◆ Problem description ◆
Given the material below, output exactly the lines from the line with "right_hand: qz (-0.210" to the line with "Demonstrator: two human", both ends included, and no other lines.

[[ Material provided, beginning ]]

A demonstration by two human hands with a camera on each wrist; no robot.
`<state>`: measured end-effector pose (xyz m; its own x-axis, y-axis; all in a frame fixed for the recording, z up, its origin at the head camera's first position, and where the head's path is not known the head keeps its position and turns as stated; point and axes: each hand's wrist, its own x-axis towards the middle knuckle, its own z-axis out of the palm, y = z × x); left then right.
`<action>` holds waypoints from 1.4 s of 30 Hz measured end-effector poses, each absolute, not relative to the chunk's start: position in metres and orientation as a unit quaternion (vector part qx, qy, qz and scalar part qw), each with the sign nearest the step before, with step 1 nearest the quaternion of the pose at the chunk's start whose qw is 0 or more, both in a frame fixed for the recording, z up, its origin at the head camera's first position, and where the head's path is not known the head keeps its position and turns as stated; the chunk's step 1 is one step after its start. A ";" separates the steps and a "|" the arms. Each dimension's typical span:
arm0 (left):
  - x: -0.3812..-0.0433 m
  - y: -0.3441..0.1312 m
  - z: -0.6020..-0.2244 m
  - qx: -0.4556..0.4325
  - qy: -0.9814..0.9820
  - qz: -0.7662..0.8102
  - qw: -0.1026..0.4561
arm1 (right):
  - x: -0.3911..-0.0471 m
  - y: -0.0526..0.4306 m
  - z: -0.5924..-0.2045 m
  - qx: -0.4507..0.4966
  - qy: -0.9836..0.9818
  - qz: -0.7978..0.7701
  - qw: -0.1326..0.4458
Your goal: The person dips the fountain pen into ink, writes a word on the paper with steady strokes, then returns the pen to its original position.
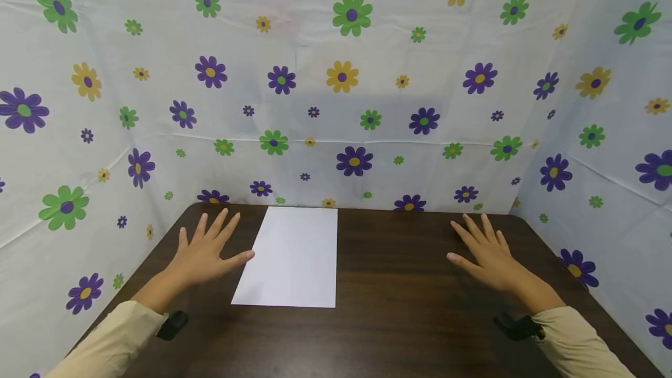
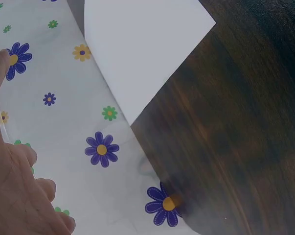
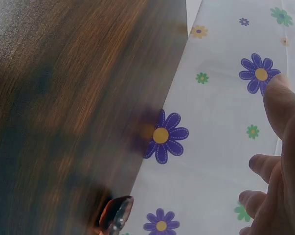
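A blank white sheet of paper [image 1: 294, 258] lies on the dark wooden table, its far edge by the table's back edge. My left hand [image 1: 202, 258] is left of it with fingers spread and holds nothing; the thumb tip overlaps the sheet's left edge in the head view. On the right side, my right hand [image 1: 490, 258] is over the table, fingers spread, holding nothing. In the right wrist view a small shiny dark object with reddish-orange parts [image 3: 116, 214] sits near the table's far edge; its kind is unclear, and the right hand hides it in the head view.
The brown wood-grain table [image 1: 394, 284] has rounded back corners. White cloth printed with purple, green and yellow flowers [image 1: 352, 104] hangs behind it and along both sides. A dark wrist device [image 1: 172, 325] is at the left sleeve cuff, another [image 1: 517, 326] at the right.
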<state>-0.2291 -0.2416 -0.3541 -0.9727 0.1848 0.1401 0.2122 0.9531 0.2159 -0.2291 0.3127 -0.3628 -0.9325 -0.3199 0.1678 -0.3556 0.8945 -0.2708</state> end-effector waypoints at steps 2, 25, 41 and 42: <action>-0.230 -0.241 -0.356 -0.102 -0.986 -0.116 0.059 | -0.230 0.315 -0.364 0.169 -0.972 0.152 0.057; -0.240 -0.216 -0.431 -0.138 -0.982 -0.126 -0.018 | -0.260 0.396 -0.410 0.028 -0.980 0.191 0.034; -0.243 -0.217 -0.443 -0.140 -0.974 -0.150 -0.098 | -0.281 0.410 -0.436 0.008 -0.973 0.230 0.035; -0.244 -0.218 -0.444 -0.137 -0.973 -0.154 -0.100 | -0.282 0.410 -0.437 -0.006 -0.970 0.242 0.027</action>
<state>-0.2438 -0.2178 -0.4442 -0.9423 0.2981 -0.1522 0.2364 0.9147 0.3277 -0.2816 0.4104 -0.4372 -0.9985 0.0239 0.0501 -0.0025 0.8827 -0.4700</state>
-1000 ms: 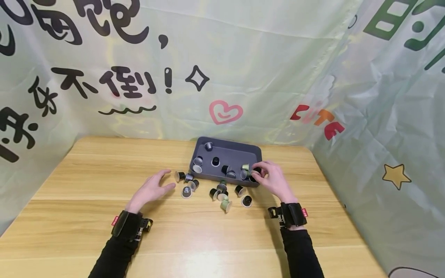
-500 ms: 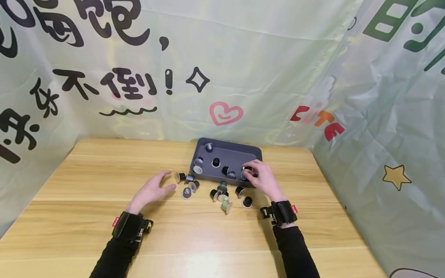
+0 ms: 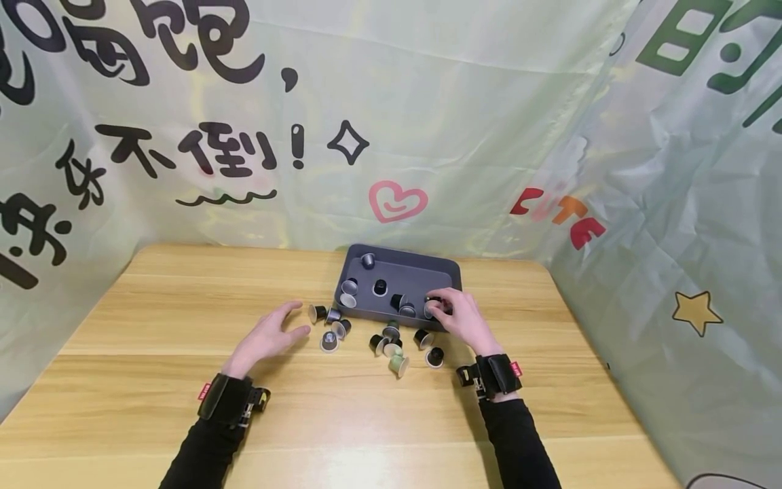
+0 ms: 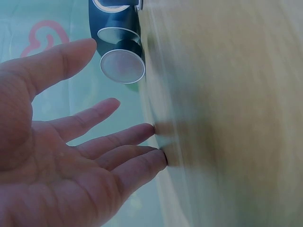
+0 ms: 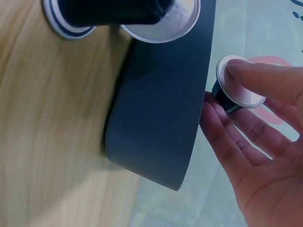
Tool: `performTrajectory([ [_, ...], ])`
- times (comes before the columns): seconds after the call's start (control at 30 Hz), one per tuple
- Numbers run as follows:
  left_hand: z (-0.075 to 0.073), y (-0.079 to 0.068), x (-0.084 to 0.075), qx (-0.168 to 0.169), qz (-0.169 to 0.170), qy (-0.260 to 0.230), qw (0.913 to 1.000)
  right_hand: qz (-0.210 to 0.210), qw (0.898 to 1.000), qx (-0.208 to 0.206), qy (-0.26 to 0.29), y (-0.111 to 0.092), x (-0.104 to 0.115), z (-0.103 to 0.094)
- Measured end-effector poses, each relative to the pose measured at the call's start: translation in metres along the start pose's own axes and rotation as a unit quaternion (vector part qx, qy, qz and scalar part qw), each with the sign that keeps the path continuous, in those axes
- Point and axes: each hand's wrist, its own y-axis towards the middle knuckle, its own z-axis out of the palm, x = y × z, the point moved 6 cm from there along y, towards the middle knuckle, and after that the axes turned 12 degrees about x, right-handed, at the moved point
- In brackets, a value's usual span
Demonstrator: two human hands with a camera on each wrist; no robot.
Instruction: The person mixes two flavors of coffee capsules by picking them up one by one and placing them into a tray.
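My right hand (image 3: 463, 318) is over the front right part of a dark grey tray (image 3: 411, 272). In the right wrist view it pinches a coffee capsule (image 5: 244, 96) with a dark body and a silver lid, thumb on the lid and fingers against the body. Several capsules lie in the tray, one dark capsule (image 3: 380, 287) near its middle. Left of the tray, my left hand (image 3: 265, 339) holds nothing, its fingers spread beside a black capsule (image 3: 317, 313). In the left wrist view a silver-lidded capsule (image 4: 122, 66) is beyond the left thumb.
On the wooden table (image 3: 342, 435), several more capsules lie loose before the tray, among them a pale green capsule (image 3: 398, 365) and a black capsule (image 3: 435, 357). A printed cloth (image 3: 464, 136) hangs behind the table and along its right side.
My right hand has moved left over the tray from its right edge, covering capsules seen there before. The left hand stays in place.
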Motion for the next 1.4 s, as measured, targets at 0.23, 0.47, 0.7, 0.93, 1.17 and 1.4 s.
performTrajectory([
  [0.23,0.000,0.000,-0.001,-0.001,0.003,0.001,1.0000,0.003,1.000,0.010,0.008,-0.002,-0.002,0.002],
  [0.47,-0.001,-0.002,-0.004,-0.003,0.005,0.004,1.0000,0.007,1.000,0.018,0.016,-0.004,-0.003,0.005],
  [0.7,-0.001,-0.003,-0.006,-0.003,0.004,0.005,1.0000,0.012,1.000,0.017,0.021,-0.007,-0.004,0.007],
  [0.93,0.003,-0.004,-0.007,0.000,0.005,0.007,1.0000,0.018,0.999,0.023,0.029,-0.009,-0.009,0.009],
  [1.17,0.008,-0.004,-0.003,0.006,0.000,0.005,1.0000,0.024,0.998,0.031,0.048,-0.011,-0.013,0.013],
  [1.4,0.009,-0.005,-0.004,0.007,0.003,0.004,1.0000,0.020,0.997,0.029,0.064,-0.012,-0.013,0.013],
])
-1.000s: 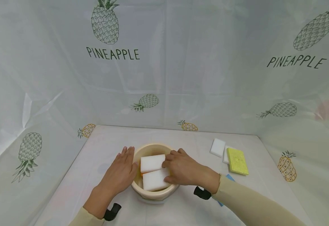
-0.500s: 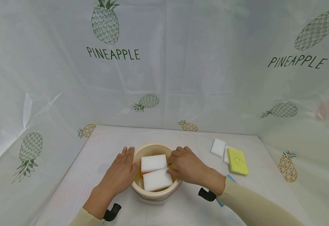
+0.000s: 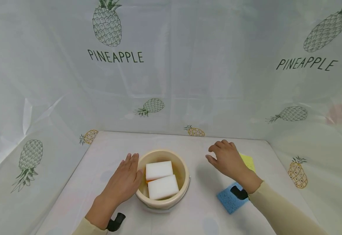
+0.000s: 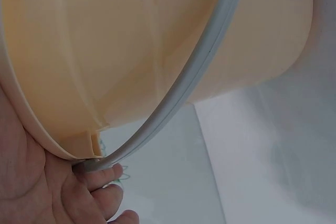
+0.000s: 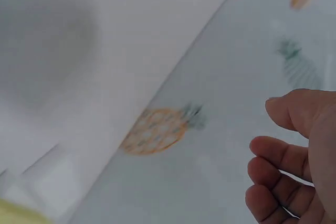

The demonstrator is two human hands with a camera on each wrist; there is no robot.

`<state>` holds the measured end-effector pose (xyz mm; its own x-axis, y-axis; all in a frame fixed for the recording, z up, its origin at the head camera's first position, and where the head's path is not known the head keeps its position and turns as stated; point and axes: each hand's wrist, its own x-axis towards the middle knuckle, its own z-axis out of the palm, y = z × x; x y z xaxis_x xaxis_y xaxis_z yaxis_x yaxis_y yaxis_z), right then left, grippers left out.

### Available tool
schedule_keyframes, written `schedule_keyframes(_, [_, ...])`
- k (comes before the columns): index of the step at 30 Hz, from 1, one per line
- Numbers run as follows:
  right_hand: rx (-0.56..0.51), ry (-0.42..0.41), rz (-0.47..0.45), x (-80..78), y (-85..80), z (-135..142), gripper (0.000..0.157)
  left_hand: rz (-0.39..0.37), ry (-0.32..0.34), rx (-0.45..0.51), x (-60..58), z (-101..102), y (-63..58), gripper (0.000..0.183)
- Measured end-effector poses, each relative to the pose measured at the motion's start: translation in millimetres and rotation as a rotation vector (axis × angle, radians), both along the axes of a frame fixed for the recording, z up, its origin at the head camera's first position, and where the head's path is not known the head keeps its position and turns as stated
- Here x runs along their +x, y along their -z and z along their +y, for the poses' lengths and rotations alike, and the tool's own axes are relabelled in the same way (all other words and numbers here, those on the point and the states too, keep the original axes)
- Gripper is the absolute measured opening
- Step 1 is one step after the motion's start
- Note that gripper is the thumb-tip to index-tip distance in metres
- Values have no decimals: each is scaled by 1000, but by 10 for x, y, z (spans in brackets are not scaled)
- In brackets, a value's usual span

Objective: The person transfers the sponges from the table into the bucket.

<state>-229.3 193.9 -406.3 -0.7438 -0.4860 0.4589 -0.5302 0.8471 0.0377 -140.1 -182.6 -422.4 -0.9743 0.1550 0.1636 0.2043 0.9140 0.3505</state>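
Note:
A cream bucket point(image 3: 162, 204) with a grey handle point(image 4: 197, 59) stands on the table. Inside it lie two white foam sponges point(image 3: 159, 170), with a sliver of something orange point(image 3: 148, 181) beneath them. My left hand point(image 3: 123, 181) rests against the bucket's left rim, its fingers straight and its thumb over the edge. To the right of the bucket, my right hand point(image 3: 228, 160) hovers above the table, fingers loosely bent, holding nothing. Behind that hand, a yellow sponge point(image 3: 248, 161) is partly covered. A blue sponge point(image 3: 230, 201) lies below the right wrist.
Pale white sponges point(image 5: 42, 174) lie beside the yellow one in the right wrist view; my right hand hides them in the head view. A pineapple-print sheet point(image 3: 217, 81) hangs behind and beside the white table point(image 3: 200, 218).
My right hand has left the sponges in the bucket and moved right, toward the loose sponges. The blue sponge shows more now. My left hand stays at the rim.

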Motion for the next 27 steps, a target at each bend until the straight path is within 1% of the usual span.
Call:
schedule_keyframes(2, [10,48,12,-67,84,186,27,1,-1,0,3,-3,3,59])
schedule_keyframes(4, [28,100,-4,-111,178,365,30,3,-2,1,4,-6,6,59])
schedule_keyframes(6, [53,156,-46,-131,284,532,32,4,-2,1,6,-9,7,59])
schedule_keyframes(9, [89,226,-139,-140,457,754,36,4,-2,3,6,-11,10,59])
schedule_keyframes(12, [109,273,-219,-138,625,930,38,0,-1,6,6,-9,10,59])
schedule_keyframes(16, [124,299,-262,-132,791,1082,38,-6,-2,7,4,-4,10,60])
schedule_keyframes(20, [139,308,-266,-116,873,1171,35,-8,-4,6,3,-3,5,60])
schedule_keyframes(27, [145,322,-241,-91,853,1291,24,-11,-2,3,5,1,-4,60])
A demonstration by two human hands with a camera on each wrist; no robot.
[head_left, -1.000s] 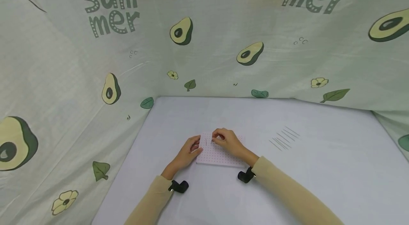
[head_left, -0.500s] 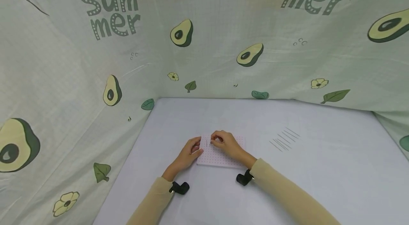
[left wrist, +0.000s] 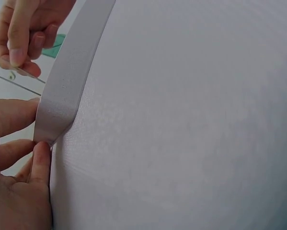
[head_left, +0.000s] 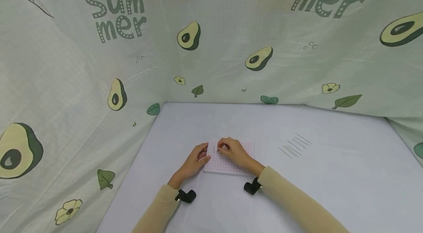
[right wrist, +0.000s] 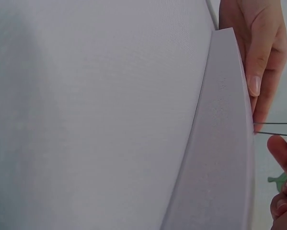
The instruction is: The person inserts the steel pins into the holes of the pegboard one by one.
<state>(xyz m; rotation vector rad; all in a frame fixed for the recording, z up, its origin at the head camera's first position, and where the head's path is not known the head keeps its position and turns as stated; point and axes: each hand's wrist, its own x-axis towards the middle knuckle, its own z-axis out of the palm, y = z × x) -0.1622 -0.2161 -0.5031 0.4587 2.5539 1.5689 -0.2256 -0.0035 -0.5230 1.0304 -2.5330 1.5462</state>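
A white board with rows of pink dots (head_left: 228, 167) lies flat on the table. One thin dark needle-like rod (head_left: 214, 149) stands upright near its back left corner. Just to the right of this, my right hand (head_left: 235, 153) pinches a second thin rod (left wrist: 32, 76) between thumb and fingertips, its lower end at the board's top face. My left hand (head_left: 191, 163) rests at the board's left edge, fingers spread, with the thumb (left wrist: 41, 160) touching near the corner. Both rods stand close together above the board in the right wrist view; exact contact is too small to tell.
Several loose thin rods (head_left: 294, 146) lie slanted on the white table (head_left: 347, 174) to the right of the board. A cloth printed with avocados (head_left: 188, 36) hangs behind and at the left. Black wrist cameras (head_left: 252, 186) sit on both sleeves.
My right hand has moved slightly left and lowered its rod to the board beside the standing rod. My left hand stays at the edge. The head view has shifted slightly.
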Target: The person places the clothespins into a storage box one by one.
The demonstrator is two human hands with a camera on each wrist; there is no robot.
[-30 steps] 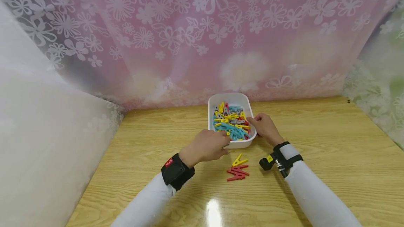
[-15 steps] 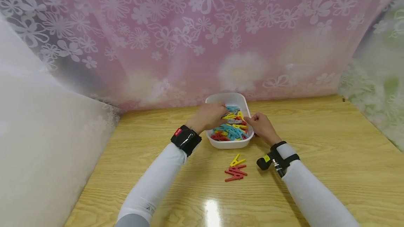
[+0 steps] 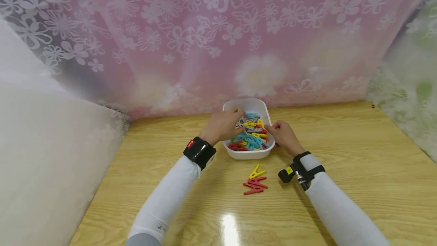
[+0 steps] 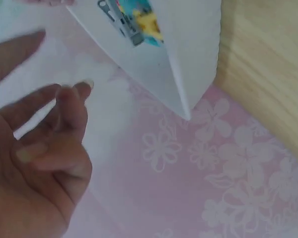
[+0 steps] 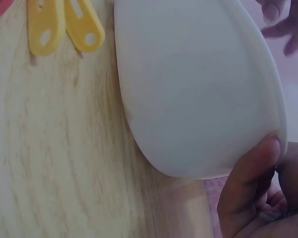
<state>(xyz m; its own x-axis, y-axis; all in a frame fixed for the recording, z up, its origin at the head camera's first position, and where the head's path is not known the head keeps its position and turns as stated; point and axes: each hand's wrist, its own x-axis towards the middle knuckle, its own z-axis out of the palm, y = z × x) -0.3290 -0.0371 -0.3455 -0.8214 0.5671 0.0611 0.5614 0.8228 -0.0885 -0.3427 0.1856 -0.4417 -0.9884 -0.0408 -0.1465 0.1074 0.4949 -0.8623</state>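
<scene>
My left hand (image 3: 222, 126) hovers over the left side of a white plastic tub (image 3: 250, 155) full of clothespins (image 3: 250, 141) in blue, yellow, red and grey. In the left wrist view the left hand (image 4: 44, 163) has loosely bent, spread fingers with nothing visible between them. With thumb and fingers, my right hand (image 3: 286, 137) pinches the tub's right rim, as the right wrist view confirms at the tub wall (image 5: 198, 99). One yellow clothespin (image 3: 256, 172) and a few red clothespins (image 3: 255, 186) lie on the table in front of the tub.
The wooden table (image 3: 164, 185) carries the tub near its back edge. Behind it hangs a pink flowered curtain (image 3: 191, 48); a white sheet (image 3: 51, 143) covers the left side. A small wrist camera (image 3: 286, 175) sits on the right forearm.
My left hand has moved from the tub's near left corner toward its far left side, and its fingers have spread. Red clothespins now show at the tub's near left. The right hand stays at the rim.
</scene>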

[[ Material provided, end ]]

◆ Expected answer ◆
  right_hand: qz (-0.210 to 0.210), qw (0.898 to 1.000), qx (-0.208 to 0.206), qy (-0.26 to 0.29), y (-0.111 to 0.092), x (-0.104 to 0.115), z (-0.103 to 0.094)
- Measured end-effector poses, each relative to the pose measured at the call's start: translation in metres along the start pose's own axes and rotation as a unit quaternion (vector part qx, qy, qz and scalar part qw), each with the sign that keeps the path continuous, in those axes
- Point and axes: each hand's wrist, its own y-axis towards the middle knuckle, its own z-axis out of the palm, x = y × z, the point moved 6 cm from there along y, towards the middle knuckle, and after that the axes turned 12 degrees about x, right-handed, at the moved point
- In brackets, a value's usual span
Demonstrator: two human hands with a camera on each wrist; no robot.

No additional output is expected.